§ **Work instructions**:
Pictures stay out. Extract the lines below from the first one through the line with "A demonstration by", both included.

----- Dataset extract -----

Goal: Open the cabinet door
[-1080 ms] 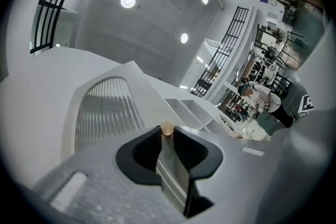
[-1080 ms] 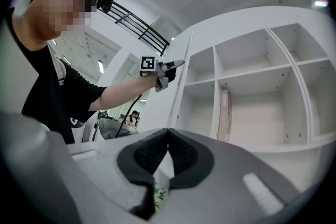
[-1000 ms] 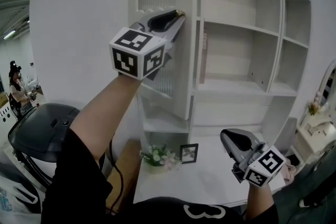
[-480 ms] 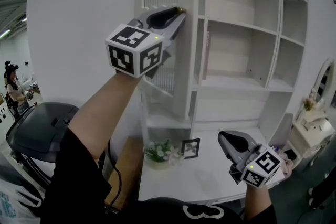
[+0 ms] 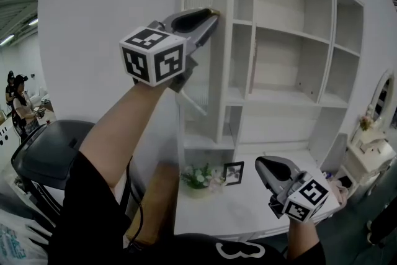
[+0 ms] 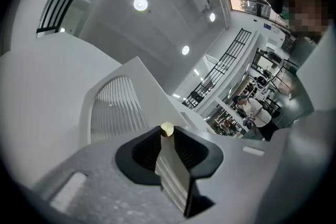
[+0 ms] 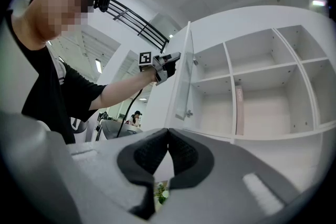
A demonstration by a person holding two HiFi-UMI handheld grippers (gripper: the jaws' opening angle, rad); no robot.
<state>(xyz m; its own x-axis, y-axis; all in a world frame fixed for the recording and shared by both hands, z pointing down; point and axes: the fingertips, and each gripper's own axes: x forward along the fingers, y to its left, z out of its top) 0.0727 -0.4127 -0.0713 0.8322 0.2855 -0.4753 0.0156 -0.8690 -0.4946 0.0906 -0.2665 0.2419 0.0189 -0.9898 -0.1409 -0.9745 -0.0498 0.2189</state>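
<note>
One ribbed-glass cabinet door (image 5: 217, 71), ajar at the shelf unit's (image 5: 291, 35) left, sits clamped at its free edge in the left gripper (image 5: 211, 14). It seems light and stiff but its glass is fragile, so the frame suits gripping. The right gripper (image 5: 265, 166) is pinched shut, empty.

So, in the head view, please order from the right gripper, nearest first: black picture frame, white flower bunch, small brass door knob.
From the right gripper:
1. Black picture frame, on the desk, just left.
2. White flower bunch, further left.
3. Small brass door knob, high up.
</note>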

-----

§ **Problem solution**:
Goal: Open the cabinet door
[-1080 ms] 
[-1080 ms] 
[-1000 ms] 
[-480 ms] 
[+0 ms] 
[+0 ms] 
[+0 ms] 
A demonstration by a person holding two HiFi-UMI handheld grippers (gripper: the jaws' opening angle, rad); no robot.

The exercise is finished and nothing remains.